Panetta thanks troops during Korea visit
October 26, 2011
YONGSAN GARRISON, Republic of Korea -- The 23rd Secretary of Defense, Leon E. Panetta, marked his first visit to Korea as Defense Secretary with a Town Hall Meeting inside Collier Community Fitness Center for the Servicemembers and Families of Yongsan Garrison, Oct. 26.
Panetta, who stepped down as the Director of Central Intelligence to take the position in July, started the town hall by thanking the Soldiers for their service in the military. Panetta himself served in the United States Army, attaining the rank of 1st Lieutenant as a military intelligence officer.
"Our democracy, from its very beginnings, was designed to be dependent on citizens who are prepared to give something back to the nation," Panetta said. "Whether it was the forefathers, whether it was the pioneers, whether it was the immigrants; all of those came to understand how important our country was, what it represented to the world. They came to understand that it could only be strong if there were people willing to give something back to the country."
His discussion then moved onto the importance of serving and the strength of the nation being with its diversity. He called on his own background, both of his parents having immigrated from Italy to the U.S. in the 1930s, to give an example.
"My father would say to my brother and I, for everything America gave them, we owed something back to this country," said Panetta. "I am a believer in public service. I believe public service is what makes our country strong, because there are those willing to give something back. That is what you are all about."

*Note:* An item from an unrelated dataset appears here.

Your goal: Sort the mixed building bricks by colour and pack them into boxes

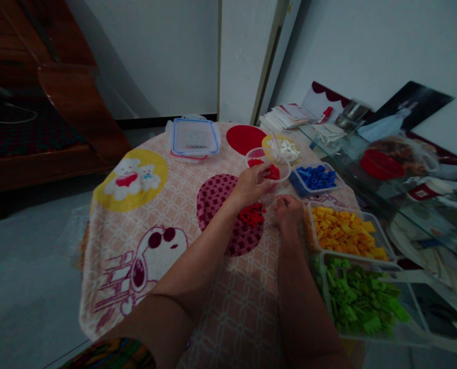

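Observation:
My left hand [251, 185] reaches over the near rim of a round clear tub [289, 171], its fingers bent and closed around red building bricks [273, 172] at the tub's inside. Below that wrist, a loose heap of red bricks [252, 215] lies on the checked circle of the cloth; my forearm covers part of it. To the right of the heap, my right hand [289, 211] rests on the cloth with curled fingers. Whatever is between those fingers is hidden.
Along the right edge stand tubs of blue bricks [316, 177], yellow bricks [345, 230] and green bricks [362, 297]. White bricks [287, 150] lie behind the round tub. Blue-rimmed lids [195, 136] are stacked at the back left. A cluttered glass shelf [382, 195] borders the table.

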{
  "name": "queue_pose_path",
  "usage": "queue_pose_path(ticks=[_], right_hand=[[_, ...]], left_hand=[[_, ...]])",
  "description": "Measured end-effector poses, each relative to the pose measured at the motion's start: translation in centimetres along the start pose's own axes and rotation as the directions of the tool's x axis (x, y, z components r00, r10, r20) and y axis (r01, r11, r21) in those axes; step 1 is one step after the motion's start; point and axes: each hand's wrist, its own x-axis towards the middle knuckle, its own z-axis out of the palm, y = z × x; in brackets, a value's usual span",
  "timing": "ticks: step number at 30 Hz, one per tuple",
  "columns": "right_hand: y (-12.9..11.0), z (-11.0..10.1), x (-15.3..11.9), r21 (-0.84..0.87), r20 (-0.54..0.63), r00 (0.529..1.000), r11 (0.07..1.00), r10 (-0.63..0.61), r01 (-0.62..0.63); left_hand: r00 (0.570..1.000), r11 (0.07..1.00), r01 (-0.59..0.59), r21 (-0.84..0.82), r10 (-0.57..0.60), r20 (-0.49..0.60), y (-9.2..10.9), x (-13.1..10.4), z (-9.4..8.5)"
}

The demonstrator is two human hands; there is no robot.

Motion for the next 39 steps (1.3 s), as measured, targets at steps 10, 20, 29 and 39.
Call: queue_pose_path(ticks=[10, 20, 29, 39], right_hand=[[-0.1, -0.1, 0.0, -0.021, -0.007, 1.000, 1.000, -0.008, 0.008], [-0.2, -0.1, 0.1, -0.024, -0.007, 1.000, 1.000, 0.002, -0.003], [0.0, 0.0, 0.1, -0.008, -0.004, 1.000, 1.000, 0.003, -0.003], [-0.1, 0.0, -0.1, -0.002, -0.001, 1.000, 1.000, -0.013, 0.013]], left_hand=[[0.998, 0.995, 0.044, 0.094, -0.048, 0.042, 1.2, -0.5, -1.3], [0.938, 0.799, 0.010, 0.601, -0.215, 0.271, 0.5, -1.0, -2.1], [0.832, 0.635, -0.073, 0.769, -0.386, 0.397, -0.1, -1.4, -1.1], [0.872, 0.647, -0.132, 0.751, -0.284, 0.397, 0.0, -1.4, -1.1]])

After his talk on service, he turned his attention to the alliance between the Republic of Korea and the United States, repeating the U.S. commitment to defend its partner. He called the United States a Pacific nation and a force of peace and prosperity, calling on the men and women of the Armed Forces to help strengthen that presence, reminding the crowd about the Korean War that took place during his childhood.
"We came here to Korea to help defend this country," Panetta said. "A lot of blood was spilled, by our forces and the Korean forces. As a result of that, we have a South Korea that is a nation that has grown strong and independent, that really represents the kind of nation that will be an important ally to the United States in the Pacific region."
He talked about America's future, in the view both the Military and the Nation. He called the last ten years a 'turning point' for America overseas and at home, noting the progress made in combating terrorist networks, the NATO mission in Libya and the drawdown in Iraq written by President Bush and followed by President Obama.
His last topic concerned the Military in light of the economic recession, and stated the President's points concerning the way ahead: Remain the best military in the world, to stop a "hollowing" of the force similar to what was faced after other major conflicts, to cut areas of inefficiency and to save as much as possible, and to keep faith with those currently serving in the Military by guaranteeing the benefits they signed up with.
"You have been asked time and time again to war zones," explained Panetta. "You have been asked to deploy away from home, to put your lives on the line. And we ask you to do that based on the promise of certain benefits for you and your families. We are not going to pull back on what we promised."
He repeated his promise, given earlier in the year, that any changes regarding retirement and benefits would not affect those already serving in the Military. He called it 'grandfathering' in the Soldiers serving, and said that the administration would stick to the promises made to the troops.
After his segment, Panetta turned over the town hall for questions from the Servicemembers who had come to see him and their concerns. Questions ranged from specifics on his plans for retirement benefits to tuition for Soldiers to continue their higher education, both inside the military and out in the civilian world.
Panetta's presentation ended with a standing ovation from the audience. After the questions were asked, the assembled were offered a coin and a handshake from Panetta as he thanked each one of them for their service to the country. Over 300 coins were passed, each with a pledge of support and the thanks of the Secretary of Defense.